Cubanos dejan a un lado la crisis y ovacionan en las calles a uno de ellos

Manuel Juan Somoza/La Habana

Llegó en su silla de ruedas y la gente de Guanajay, localidad del sur-oeste de La Habana, dejó a un lado las penurias de una crisis que agobia para ovacionarlo en las calles, mientras él apenas traslucía su alegría en gestos contenidos.

Sin que importaran las ideologías, de punta a cabo de la isla los cubanos habían vibrado junto a él al verlo por televisión ganar su primera medalla de oro en los Paralímpicos de París, después de múltiples intentos a lo largo de los años.

Y al llegar a su tierra chica, Guanajay se transformó en jolgorio callejero, con la policía motorizada abriendo el paso. Los niños incluso lo arroparon de alegría y muy pocos de los 28 mil habitantes de la localidad quedaron en sus casas.

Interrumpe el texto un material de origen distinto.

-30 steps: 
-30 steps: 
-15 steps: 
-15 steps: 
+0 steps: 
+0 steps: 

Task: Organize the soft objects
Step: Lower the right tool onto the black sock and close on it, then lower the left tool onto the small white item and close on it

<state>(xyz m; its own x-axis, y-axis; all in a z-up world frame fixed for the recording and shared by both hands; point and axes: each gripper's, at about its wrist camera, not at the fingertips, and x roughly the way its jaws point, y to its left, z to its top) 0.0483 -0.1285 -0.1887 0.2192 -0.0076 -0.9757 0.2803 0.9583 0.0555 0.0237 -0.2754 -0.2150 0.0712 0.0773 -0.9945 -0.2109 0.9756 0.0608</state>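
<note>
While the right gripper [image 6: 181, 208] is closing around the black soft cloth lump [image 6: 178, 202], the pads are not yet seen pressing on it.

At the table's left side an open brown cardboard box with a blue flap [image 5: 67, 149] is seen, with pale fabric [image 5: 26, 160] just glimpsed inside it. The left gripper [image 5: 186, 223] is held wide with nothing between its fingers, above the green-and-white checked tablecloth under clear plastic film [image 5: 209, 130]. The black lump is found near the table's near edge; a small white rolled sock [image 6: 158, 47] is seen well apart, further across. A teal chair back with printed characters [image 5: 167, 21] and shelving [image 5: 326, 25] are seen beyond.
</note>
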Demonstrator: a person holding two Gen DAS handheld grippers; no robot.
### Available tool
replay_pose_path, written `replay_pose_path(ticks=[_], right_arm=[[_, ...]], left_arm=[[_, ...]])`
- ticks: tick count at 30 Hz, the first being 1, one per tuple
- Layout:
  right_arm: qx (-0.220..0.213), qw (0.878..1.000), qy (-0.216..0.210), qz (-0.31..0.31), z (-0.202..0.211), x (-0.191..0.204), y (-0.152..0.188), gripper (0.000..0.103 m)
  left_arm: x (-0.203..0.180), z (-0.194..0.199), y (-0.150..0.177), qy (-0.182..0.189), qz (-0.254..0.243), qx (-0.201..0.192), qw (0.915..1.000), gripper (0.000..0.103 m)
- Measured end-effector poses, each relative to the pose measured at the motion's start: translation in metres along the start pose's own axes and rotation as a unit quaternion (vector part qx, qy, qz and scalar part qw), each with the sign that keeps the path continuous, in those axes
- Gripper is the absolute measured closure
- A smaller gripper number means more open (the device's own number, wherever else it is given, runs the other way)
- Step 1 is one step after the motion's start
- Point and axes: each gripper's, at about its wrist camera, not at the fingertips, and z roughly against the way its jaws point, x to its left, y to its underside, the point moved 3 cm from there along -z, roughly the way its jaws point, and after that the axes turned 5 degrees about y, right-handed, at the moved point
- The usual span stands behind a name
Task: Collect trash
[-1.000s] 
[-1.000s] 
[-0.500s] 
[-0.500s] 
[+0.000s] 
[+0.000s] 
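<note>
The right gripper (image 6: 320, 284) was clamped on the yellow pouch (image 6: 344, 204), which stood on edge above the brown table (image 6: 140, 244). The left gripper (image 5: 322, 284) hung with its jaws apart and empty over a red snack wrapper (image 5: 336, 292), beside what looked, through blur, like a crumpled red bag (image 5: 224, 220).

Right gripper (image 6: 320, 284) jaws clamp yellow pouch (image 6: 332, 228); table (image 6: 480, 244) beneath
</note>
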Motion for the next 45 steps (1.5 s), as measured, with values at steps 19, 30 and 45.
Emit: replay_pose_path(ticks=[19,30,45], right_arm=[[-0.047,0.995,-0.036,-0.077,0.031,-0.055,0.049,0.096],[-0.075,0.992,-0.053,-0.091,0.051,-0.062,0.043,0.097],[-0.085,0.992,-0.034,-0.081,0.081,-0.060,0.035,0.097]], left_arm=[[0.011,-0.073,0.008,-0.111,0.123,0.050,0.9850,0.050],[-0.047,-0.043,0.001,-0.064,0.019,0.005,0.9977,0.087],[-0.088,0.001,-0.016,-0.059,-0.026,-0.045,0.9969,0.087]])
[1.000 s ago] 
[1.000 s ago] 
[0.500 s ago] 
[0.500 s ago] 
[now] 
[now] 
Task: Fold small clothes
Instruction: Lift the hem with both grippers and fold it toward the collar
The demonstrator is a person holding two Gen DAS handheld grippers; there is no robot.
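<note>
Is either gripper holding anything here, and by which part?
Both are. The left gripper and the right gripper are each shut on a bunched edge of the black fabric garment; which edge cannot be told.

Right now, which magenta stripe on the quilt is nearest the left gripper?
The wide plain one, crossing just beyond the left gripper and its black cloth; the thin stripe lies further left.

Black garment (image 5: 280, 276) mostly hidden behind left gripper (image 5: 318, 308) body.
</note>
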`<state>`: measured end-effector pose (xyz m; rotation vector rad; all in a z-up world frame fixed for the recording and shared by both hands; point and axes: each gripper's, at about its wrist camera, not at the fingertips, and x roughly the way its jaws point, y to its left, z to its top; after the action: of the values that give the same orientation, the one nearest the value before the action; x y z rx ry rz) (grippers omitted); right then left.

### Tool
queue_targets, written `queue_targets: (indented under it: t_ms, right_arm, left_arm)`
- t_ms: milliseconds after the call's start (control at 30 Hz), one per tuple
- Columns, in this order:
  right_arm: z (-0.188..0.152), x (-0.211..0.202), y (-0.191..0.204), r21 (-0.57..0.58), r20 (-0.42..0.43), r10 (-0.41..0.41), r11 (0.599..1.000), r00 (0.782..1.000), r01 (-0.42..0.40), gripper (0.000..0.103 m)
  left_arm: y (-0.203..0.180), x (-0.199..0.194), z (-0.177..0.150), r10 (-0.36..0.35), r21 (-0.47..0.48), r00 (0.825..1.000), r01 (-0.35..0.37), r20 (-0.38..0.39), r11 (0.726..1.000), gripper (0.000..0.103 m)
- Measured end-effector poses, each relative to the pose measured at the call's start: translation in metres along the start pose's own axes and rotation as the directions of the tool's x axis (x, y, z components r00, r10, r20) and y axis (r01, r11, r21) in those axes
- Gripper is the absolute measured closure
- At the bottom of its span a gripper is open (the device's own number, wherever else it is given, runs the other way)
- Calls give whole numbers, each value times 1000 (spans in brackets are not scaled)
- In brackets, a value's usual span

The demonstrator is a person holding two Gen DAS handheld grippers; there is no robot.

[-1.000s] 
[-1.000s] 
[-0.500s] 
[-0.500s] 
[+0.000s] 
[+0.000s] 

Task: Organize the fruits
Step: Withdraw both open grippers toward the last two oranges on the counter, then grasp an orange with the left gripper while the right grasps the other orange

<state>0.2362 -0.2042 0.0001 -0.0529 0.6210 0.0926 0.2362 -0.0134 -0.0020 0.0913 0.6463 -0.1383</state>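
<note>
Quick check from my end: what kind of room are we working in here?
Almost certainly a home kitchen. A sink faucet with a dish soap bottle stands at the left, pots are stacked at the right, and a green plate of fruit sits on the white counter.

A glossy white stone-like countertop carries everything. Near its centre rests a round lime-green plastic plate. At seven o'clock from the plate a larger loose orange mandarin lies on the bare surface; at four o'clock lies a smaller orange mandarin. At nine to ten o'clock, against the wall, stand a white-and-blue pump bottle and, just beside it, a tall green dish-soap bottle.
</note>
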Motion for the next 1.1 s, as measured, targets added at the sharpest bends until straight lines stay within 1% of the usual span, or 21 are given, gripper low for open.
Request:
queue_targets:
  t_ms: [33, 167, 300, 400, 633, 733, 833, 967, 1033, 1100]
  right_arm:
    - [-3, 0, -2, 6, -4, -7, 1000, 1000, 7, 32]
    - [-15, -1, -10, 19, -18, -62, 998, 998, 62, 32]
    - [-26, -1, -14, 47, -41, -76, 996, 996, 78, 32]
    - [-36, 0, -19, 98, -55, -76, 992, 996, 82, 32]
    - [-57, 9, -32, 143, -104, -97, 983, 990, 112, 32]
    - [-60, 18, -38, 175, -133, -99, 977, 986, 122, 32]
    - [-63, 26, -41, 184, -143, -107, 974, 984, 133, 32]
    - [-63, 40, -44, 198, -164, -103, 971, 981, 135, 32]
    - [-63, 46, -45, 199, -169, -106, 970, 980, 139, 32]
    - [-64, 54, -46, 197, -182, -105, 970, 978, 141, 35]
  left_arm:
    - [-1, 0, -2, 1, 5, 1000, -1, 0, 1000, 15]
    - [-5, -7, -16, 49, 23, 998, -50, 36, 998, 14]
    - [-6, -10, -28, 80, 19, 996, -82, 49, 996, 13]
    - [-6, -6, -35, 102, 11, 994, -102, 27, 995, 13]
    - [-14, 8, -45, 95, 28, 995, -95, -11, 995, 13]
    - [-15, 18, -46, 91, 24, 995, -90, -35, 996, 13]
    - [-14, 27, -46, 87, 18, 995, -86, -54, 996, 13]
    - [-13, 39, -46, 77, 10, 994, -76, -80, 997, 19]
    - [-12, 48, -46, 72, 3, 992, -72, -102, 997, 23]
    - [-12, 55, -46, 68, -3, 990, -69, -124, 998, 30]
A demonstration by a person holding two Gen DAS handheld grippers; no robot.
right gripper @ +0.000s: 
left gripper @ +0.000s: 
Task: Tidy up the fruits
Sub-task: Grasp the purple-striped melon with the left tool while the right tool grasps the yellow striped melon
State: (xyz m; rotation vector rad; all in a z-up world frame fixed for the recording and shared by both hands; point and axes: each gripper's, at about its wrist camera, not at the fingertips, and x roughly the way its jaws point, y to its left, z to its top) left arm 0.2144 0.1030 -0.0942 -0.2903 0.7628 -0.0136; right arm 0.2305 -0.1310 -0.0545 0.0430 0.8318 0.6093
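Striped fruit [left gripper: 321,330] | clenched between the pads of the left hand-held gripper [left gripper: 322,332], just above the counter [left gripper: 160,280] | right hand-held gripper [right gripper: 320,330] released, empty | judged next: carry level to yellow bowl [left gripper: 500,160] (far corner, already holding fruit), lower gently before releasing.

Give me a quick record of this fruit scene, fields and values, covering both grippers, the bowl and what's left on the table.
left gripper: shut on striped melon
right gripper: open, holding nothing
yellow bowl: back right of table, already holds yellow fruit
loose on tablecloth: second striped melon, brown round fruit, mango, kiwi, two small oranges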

Yunier Fernández volvió con la medalla de oro colgada del cuello después de lograrla por primera vez en tensa porfía en la modalidad de tenis de mesa, y eso fue más que suficiente para festejar y olvidar las 10 mil carencias cotidianas.

Desde que triunfó en París, lo dijo a quienes lo entrevistaron: “Esta medalla es de los guanajayenses”, y sus compatriotas le creyeron.

Imposible para mí nombrar de manera oficial los muchos males que limitan a este hombre, pero lo vi crecerse en cada partido desde su silla de ruedas, con limitaciones imposibles de ocultar en los movimientos de su cuerpo y en particular de sus manos.

Yunier Fernández (S6) celebra en la ceremonia de premiación del Paratenis de mesa en el Paris Sur Arena durante el Paratiro Deportivo los Juegos Paralìmpicos París 2024, el 6 de Agosto de 2024 en Indre, Francia. FOTO: Calixto N. Llanes/Periódico JIT (Cuba)

Lo sentí soberbio en cada lance, disfruté la merecida bienvenida popular una mañana clara de septiembre, reafirmé el valor de la constancia por muy duro que la vida golpeé y lo menos que podía hacer era contarlo a fin de que se enteren también del otro lado de la acera.

Similares demostraciones de cariño callejero recibieron los demás participantes en la olimpiada recién finalizada, ganaran o no medallas. La gente quería premiar el valor, y así lo hizo sin que importaran edades ni creencias.

En medio de una crisis que se extiende sin salida a la vista, que desmotiva hasta quienes se dicen duros, Cuba llevó 21 atletas a los Paralímpicos de París y obtuvo 10 medallas, de oro seis de ellas.